Nelle web agency stesso problema: ho lavorato per 7 anni in un’azienda in cui sono stata: 1.graphic designer, 2.web design, 3.web designer senior, 4.web project management……..
praticamente facevo la stessa identica cosa, cambiava solo la scritta sul bigliettino da visita!!!
lunga vita al generatore di qualifiche s.tronze per la web economy!
@Laura, onestamente pesno che ci sia una discreta confusione in quella web agency, risulta difficile che un grafico arrivi a fare il web project manager in quanto questa qualifica (in italiano sarebbe l’analista funzionale più o meno) è di solito riservata a chi pianifica, analizza e gestisce un team di lavoro, insomma più una figura di managment che un tecnico, ma poi alla fine come dice il mitico Guzzanti “so tutti boni a mettece na scritta!”
heeh luigi hai capito perfettamente.
In ogni caso io facevo perfino i colloqui ai ragazzi per cui se fossi rimasta qualche mese in più probabilmente mi avrebbero promossa a direttrice del personale!!! …ovviamente ho sempre anche sviluppato siti web…

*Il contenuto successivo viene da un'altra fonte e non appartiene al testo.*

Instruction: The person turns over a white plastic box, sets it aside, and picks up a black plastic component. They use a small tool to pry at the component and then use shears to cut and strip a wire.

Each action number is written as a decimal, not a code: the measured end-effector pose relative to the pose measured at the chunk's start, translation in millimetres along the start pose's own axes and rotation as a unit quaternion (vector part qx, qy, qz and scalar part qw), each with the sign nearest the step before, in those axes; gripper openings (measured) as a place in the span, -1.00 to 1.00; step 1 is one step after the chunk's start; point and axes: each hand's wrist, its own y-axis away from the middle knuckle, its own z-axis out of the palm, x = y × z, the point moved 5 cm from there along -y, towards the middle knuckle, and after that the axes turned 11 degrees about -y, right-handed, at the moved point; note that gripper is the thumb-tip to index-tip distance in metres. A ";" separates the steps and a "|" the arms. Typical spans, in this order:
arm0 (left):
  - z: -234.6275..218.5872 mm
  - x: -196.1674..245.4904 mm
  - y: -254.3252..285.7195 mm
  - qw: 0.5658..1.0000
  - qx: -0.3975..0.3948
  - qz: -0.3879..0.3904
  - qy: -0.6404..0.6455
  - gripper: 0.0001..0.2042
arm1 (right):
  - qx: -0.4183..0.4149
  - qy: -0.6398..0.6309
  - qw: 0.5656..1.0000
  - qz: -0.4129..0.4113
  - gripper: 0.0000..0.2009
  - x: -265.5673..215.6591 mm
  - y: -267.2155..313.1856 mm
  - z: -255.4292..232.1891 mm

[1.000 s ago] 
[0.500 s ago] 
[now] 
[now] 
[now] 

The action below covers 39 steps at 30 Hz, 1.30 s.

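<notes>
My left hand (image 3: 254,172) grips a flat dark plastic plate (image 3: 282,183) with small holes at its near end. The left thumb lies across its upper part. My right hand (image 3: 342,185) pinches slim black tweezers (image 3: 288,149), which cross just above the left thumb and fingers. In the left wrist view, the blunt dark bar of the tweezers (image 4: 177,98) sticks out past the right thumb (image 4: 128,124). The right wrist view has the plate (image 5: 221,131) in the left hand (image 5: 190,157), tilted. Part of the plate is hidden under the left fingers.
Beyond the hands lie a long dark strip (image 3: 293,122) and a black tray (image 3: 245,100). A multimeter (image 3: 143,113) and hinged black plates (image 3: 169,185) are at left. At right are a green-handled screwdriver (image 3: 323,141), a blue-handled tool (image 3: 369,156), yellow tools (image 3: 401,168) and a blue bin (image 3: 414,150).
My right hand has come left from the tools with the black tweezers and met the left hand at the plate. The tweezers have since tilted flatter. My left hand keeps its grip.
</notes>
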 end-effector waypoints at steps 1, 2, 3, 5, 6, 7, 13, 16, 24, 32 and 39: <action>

Spero che il grupo di lavoro di skillprofiles ci dia qualche risultato che venga preso davvero in considerazione!
@laura non mi è nuovo come approccio aziendale anzi artigianale direi, io ho 33 anni e sarà che inizio a mettere giudizio (forse anche perchè il commercialista mi fa le previsioni di pensioni tfr e robaccia simile) adesso come adesso ho solo la preoccupazione della tipologia di inquadramente e di contratto, credo sia ingiusto avere un contratto collettivo associato a quello dei metalmeccanici per il semplice fatto che lavoriamo con delle macchine!
Tutto il resto, competenze, nomi da affibbiarci sui biglietti da visita, etc etc è relativo, anche perchè poi onguno nel proprio contesto fa cose diversissime, non solo perchè tutti usiamo photoshop e dreamweaver siamo tutti sulla stessa barca! Vado a pranzo, buon appetito a tutti!

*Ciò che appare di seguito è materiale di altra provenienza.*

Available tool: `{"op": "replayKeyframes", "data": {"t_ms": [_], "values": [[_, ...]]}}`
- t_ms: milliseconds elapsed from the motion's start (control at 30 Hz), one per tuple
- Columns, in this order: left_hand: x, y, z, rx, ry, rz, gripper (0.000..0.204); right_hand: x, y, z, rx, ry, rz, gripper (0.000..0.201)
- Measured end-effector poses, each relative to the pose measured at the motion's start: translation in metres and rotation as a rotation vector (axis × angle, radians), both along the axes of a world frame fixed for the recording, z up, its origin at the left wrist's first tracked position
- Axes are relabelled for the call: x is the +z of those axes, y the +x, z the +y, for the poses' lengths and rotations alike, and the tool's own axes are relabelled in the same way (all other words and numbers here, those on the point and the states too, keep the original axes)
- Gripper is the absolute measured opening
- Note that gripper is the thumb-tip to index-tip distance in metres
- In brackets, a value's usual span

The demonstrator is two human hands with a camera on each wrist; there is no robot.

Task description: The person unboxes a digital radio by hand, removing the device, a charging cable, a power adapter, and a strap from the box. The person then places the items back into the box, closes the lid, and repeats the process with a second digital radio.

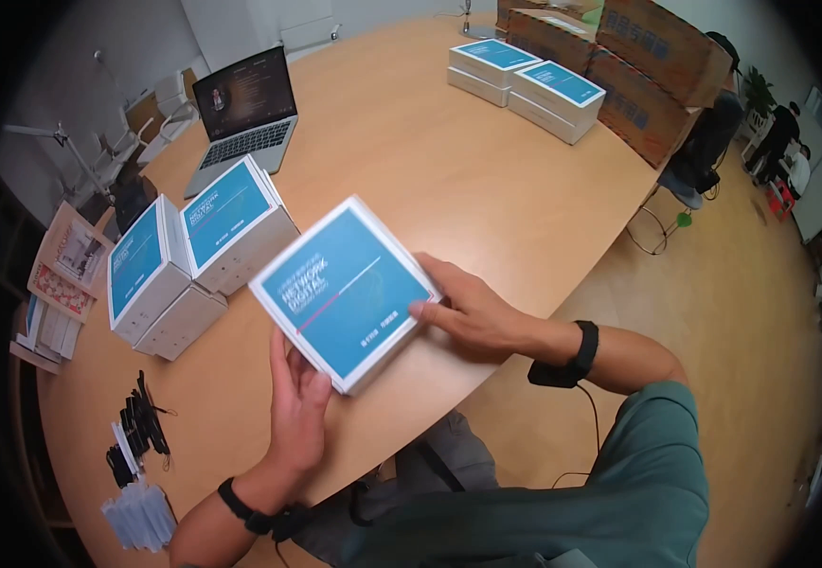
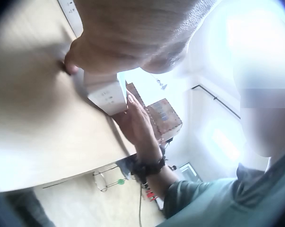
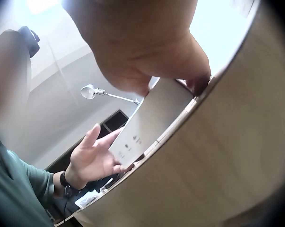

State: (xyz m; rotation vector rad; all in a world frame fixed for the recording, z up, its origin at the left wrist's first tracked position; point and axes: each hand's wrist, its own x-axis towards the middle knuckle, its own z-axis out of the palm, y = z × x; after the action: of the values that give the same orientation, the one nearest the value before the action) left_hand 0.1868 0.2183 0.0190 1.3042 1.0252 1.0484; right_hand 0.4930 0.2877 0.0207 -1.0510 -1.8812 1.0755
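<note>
A white box with a blue printed top (image 1: 349, 289) is held tilted above the table's near edge. My right hand (image 1: 473, 310) grips its right corner, thumb on the blue face and fingers around the side. At the box's lower left corner, my left hand (image 1: 299, 412) touches it, with the thumb beside the corner and other fingers partly hidden. In the right wrist view the left hand (image 3: 95, 158) has its palm showing and its thumb apart from the box (image 3: 156, 113). The left wrist view shows the right hand (image 2: 137, 123) against the box's far end (image 2: 109, 97).
Stacked blue-topped boxes (image 1: 226, 222) stand at the left, beside an open laptop (image 1: 245, 109). More such boxes (image 1: 558, 95) and brown cartons (image 1: 638, 104) are at the back right. Black items (image 1: 141, 417) and pale packets (image 1: 138, 514) lie at the near left.
</note>
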Motion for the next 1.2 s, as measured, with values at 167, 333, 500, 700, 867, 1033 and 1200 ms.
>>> {"op": "replayKeyframes", "data": {"t_ms": [167, 333, 500, 700, 867, 1033, 1200], "values": [[0.014, 0.048, 0.034, 0.079, -0.139, -0.284, 0.086, 0.005, 0.005, -0.014, -0.22, -0.343, 0.676, 0.078], [0.012, 0.11, 0.069, 0.089, 0.126, -0.264, 0.088, 0.018, -0.004, -0.013, -0.468, -0.359, 0.967, 0.082], [-0.011, 0.079, 0.07, -0.119, 0.09, 0.205, 0.087, 0.03, 0.131, 0.098, -0.594, -0.08, 0.889, 0.079], [-0.026, 0.031, 0.052, -0.361, 0.593, 0.67, 0.069, 0.091, 0.294, 0.223, -0.753, -0.095, 0.972, 0.066], [-0.022, 0.036, 0.053, -0.379, 0.638, 0.707, 0.059, 0.116, 0.304, 0.278, -0.925, 0.019, 1.145, 0.055], [-0.018, 0.039, 0.054, -0.356, 0.63, 0.71, 0.05, 0.089, 0.359, 0.35, -1.224, 0.159, 0.986, 0.05], [-0.018, 0.038, 0.055, -0.368, 0.636, 0.706, 0.047, 0.093, 0.357, 0.374, -1.313, 0.096, 0.797, 0.055]]}}
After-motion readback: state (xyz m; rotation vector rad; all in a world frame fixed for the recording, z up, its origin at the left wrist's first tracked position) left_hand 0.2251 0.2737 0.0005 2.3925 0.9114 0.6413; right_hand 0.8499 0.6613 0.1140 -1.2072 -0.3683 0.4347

Scusate se intervengo un pò in ritardo…e come sempre sono il “guastafeste”. Si sta parlando di riconoscimento della professionalità sul web. che significa? Io ho molti dubbi. Oggi molte web agency forniscono ai loro clienti siti web dinamici in php/mysql o usano ajax…il problema è queste web agency o questi web master sono abilitati per legge a fare questi lavori?!?!? Il fatto è che programmare, manipolare informazioni non rientra nel campo dell’artigianato! Insomma non si dovrebbe essere inscritti all’albo degli ingegneri per fare questa professione? Mi viene questo dubbio…perchè essendo un informatico (laurea in informatica e non ingegneria informatica)…nn so neanche se posso fare il programmatore web per conto mio…anche se forse, ho la fortuna di poter sostenere l’esame di abilitazione, avendo la laurea quinquennale in informatica.
Gli ing. come ti dicevo nell’altro pezzo non c’azzeccano. Non per nulla il CEN ha definito il meta-framework per definire gli skill e come IWA stiamo definendo appunto gli skill per il Web.
Un’eventuale limitazione di tale attività da parte di decreti andrebbe contro le direttive europee e pertanto verrebbe sanzionata.